[VÍDEO] Trabajo de fuerza con fitball: glúteo y cadera

Si quieres obtener mejores resultados, llegó la hora de comenzar a cambiar las clásicas planchas por otras más dinámicas que se acerquen más al tipo de sensaciones y fuerzas que recibimos durante la práctica del triatlón.

Raúl Notario

(VÍDEO) Trabajo de fuerza con fitball: glúteo y cadera
(VÍDEO) Trabajo de fuerza con fitball: glúteo y cadera

Esta rutina de fuerza, una vez más, esta pensada única y exclusivamente para que mejores tu rendimiento a través de los beneficios y las transferencias positivas que aportan los ejercicios al triatlón.

Ejercicio 1. Plancha prono dinámica sobre fitball

Si quieres obtener mejores resultados, llegó la hora de comenzar a cambiar las clásicas planchas por otras más dinámicas que se acerquen más al tipo de sensaciones y fuerzas que recibimos durante la práctica deportiva. Al sumar la extensión completa del codo, implicamos a los pectorales haciendo más completo el gesto motriz. Haz 3 series de 10 repeticiones.
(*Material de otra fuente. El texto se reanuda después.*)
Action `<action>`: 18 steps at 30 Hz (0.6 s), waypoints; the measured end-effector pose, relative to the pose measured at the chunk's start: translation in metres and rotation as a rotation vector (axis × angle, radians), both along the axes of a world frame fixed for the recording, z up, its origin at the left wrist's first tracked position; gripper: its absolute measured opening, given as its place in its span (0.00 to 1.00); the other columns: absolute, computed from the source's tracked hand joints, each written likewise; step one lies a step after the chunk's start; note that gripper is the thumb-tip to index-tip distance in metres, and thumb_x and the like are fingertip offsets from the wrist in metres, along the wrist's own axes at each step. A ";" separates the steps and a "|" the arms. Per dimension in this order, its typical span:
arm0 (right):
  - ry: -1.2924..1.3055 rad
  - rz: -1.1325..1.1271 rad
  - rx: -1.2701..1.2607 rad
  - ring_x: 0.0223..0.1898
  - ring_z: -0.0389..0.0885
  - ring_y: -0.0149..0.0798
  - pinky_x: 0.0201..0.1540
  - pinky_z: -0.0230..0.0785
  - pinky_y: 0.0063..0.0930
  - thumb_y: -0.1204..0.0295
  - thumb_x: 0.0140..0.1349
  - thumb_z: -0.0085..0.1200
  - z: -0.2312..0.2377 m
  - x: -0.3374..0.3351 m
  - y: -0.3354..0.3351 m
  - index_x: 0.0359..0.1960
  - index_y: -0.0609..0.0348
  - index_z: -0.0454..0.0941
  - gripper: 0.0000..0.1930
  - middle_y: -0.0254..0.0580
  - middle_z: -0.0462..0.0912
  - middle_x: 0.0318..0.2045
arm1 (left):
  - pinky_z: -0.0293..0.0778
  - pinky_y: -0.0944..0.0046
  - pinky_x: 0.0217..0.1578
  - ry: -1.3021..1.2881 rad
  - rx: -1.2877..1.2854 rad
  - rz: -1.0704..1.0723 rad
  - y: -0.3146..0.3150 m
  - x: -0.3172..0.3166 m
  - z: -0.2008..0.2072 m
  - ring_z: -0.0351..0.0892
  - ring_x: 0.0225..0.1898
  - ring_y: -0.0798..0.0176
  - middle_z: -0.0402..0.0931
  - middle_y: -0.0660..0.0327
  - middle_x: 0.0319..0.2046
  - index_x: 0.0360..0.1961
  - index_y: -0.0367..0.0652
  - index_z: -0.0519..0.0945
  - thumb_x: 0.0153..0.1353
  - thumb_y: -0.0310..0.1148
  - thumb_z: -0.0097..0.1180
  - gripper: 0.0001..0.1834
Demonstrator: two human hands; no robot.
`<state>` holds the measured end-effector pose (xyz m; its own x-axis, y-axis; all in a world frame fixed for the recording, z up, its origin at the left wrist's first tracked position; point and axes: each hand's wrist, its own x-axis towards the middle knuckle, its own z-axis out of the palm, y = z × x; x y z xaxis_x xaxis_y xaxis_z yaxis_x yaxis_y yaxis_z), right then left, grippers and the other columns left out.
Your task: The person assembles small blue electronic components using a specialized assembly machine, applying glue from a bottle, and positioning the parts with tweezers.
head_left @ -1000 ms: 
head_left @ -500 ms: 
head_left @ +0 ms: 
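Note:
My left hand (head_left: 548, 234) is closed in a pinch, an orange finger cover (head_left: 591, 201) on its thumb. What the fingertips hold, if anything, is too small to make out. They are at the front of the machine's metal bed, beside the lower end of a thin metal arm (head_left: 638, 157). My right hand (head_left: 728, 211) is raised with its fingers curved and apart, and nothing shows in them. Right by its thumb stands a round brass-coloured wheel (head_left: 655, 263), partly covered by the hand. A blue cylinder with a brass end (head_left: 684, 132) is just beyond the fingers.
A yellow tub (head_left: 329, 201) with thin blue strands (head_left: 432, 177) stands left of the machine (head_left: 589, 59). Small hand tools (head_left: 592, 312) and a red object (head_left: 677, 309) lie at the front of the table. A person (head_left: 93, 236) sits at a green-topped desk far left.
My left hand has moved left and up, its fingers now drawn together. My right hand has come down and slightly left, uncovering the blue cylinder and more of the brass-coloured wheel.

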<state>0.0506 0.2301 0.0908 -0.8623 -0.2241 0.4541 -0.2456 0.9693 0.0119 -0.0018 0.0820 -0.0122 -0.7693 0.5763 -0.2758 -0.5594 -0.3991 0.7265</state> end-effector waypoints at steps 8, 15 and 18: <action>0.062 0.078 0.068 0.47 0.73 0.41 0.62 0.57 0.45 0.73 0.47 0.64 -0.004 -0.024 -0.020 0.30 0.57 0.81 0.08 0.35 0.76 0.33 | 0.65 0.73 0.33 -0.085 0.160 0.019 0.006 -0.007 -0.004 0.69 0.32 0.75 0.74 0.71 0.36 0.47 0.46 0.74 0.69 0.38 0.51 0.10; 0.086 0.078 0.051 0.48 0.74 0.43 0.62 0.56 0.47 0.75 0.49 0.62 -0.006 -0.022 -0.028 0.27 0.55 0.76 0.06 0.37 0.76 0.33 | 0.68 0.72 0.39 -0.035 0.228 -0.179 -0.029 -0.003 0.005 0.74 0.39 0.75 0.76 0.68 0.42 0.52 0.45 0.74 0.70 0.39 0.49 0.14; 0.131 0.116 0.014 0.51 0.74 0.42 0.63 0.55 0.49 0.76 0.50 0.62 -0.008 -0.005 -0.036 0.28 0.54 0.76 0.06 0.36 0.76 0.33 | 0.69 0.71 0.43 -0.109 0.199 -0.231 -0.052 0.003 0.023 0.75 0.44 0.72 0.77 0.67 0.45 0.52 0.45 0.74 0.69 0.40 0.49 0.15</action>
Ejercicio 2. Elevación de cadera con flexión de rodilla invertida

La implicación de los glúteos y estabilizadores de la cadera es fundamental para un buen rendimiento. Observa que la cadera se mantiene elevada y sin rotar en todo momento. Haz 3 series de 5 a 8 repeticiones con cada pierna.

Ejercicio 3. Talón busca suelo

Este ejercicio persigue los mismos propósitos que el anterior salvo por la mayor participación de glúteos. Haz 3 series de 5 a 8 repeticiones con cada pierna.

Ejercicio 4. Flexión dinámica con 3 apoyos

Además del trabajo de pectorales, el ejercicio pretende que te centres en mantener la neutralidad de la cadera a pesar de la resta de apoyos dinámica y alterna. Haz 3 series de 10 repeticiones en total.

Ejercicio 5. Paso lateral con banda elástica

Para trabajar la musculatura de los glúteos de una forma más natural solo necesitamos una pequeña banda elástica. Colócala en los empeines y comienza a dar pequeños pasos laterales. Al finalizar cada paso debes separar la pierna hacia el exterior, en el mismo sentido de la marcha, manteniendo la rodilla extendida. Haz 3 series de 5 pasos a cada lado.